Last week, a typically unassuming email from BBC radio producer Sasha Feachem landed in my inbox and made my day. Sasha’s programme, The Infinite Monkey Cage, presented by celebrity physicist (now there’s pair of words you don’t often see together) Brian Cox and comedian Robin Ince had just won a gold medal for the best speech programme at the Sony awards, the UK’s most prestigious awards for radio. That doesn’t happen every day. It has not happened, in fact, for 15 years: the last time that a science programme took the top prize in any category. Congratulations Sasha and all the monkey cage team. It’s a great achievement.
What’s even better, though, is that this is not a one off, but part of a trend. Science is becoming increasingly fashionable everywhere. At last year’s International Conference for Particle Physics in Paris, a public event packed one of the city’s largest theatres to the rafters.
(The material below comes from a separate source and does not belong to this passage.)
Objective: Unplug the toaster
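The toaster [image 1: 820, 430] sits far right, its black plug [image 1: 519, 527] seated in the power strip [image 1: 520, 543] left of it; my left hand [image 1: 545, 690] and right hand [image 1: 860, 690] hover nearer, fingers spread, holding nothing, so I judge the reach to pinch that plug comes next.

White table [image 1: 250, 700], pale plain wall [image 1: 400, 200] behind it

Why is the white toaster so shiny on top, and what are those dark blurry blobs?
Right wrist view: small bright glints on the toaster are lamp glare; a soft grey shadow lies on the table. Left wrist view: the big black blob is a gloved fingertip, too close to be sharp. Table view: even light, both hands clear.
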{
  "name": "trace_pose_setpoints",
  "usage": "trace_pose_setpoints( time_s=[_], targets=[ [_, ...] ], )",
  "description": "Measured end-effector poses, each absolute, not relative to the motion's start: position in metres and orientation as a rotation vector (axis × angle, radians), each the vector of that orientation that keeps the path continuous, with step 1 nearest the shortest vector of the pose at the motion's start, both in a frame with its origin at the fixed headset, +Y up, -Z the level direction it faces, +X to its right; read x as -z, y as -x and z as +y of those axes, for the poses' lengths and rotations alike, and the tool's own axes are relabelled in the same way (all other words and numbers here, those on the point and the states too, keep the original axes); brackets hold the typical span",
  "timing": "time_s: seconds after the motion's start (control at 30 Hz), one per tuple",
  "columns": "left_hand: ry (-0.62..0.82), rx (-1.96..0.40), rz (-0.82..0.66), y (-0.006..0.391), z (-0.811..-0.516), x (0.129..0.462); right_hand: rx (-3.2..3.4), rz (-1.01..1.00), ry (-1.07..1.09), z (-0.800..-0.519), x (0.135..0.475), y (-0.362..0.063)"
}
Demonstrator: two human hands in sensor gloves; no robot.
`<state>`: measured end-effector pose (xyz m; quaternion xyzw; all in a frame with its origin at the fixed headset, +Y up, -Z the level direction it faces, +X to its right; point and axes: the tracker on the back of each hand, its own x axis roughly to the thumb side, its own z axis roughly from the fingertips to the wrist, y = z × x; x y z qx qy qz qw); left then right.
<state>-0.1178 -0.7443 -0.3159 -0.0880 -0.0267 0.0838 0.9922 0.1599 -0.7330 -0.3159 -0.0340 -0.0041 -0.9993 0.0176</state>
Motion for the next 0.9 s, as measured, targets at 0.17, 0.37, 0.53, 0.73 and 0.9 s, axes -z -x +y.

In Germany, the Weltmaschine exhibitions and events have been keeping physicists busy in their spare time. Artists of all kinds come knocking at CERN’s doors. I’m writing this at 36000 feet on my way to London, where among other things I’ll be attending a launch for Charles Jencks’ latest book – the Universe in Landscape, which features a chapter about CERN – and visiting a London-based German filmmaker who’s inspired to make a movie featuring CERN. Angels and Demons was just the start. Austria’s Ars Electronica festival this year revolves around science, with CERN in a leading role, and our Director General will be speaking at the Hay festival of literature and the arts. Oh, and before I leave London, I must remember to pick up a copy of Hells Bells, a new children’s book inspired by the LHC. After watching the children’s TV series, The Sparticle Mystery, certain younger members of my household have developed an appetite for science-based fiction (even if the science is a little flaky to say the least). Some 300000 people now follow CERN on twitter and the slightest whisper of news from the LHC brings the world’s media to our doors. I could go on, but I think you get the picture. Science is the new cool. Let’s keep it that way.
It matters that people are talking about science. And it’s great that the LHC is helping to put science on the popular agenda. In the modern era, science increasingly underpins everything we do; yet there’s been a growing trend towards popular apathy and even hostility to science. When we’re all increasingly having to make science based decisions, that is not a healthy state of affairs. You care about the climate, but how do you understand what’s really going on? You can’t live without your mobile phone, but is it bad for your health? You don’t want your kids to get measles, mumps or rubella, but wasn’t someone saying that the vaccine is dangerous? Science needs to reengage with society so that people are better equipped to deal with questions such as these.
But let’s get back to Sasha. I never throw emails away, so I’ve still got the first one she sent me, dated 13 September 2006. It spoke of a most unfeasible plan for radio 4 to devote a full day of programming to particle physics, something so totally unprecedented that it would obviously never happen. Yet that email led to a meeting of minds at CERN between our Director General and Radio 4’s Controller, and ultimately to radio 4’s big bang day. Little did we know at the time, but that was not a one off. It was an early part of a trend for science to reengage with society. Thanks, Sasha!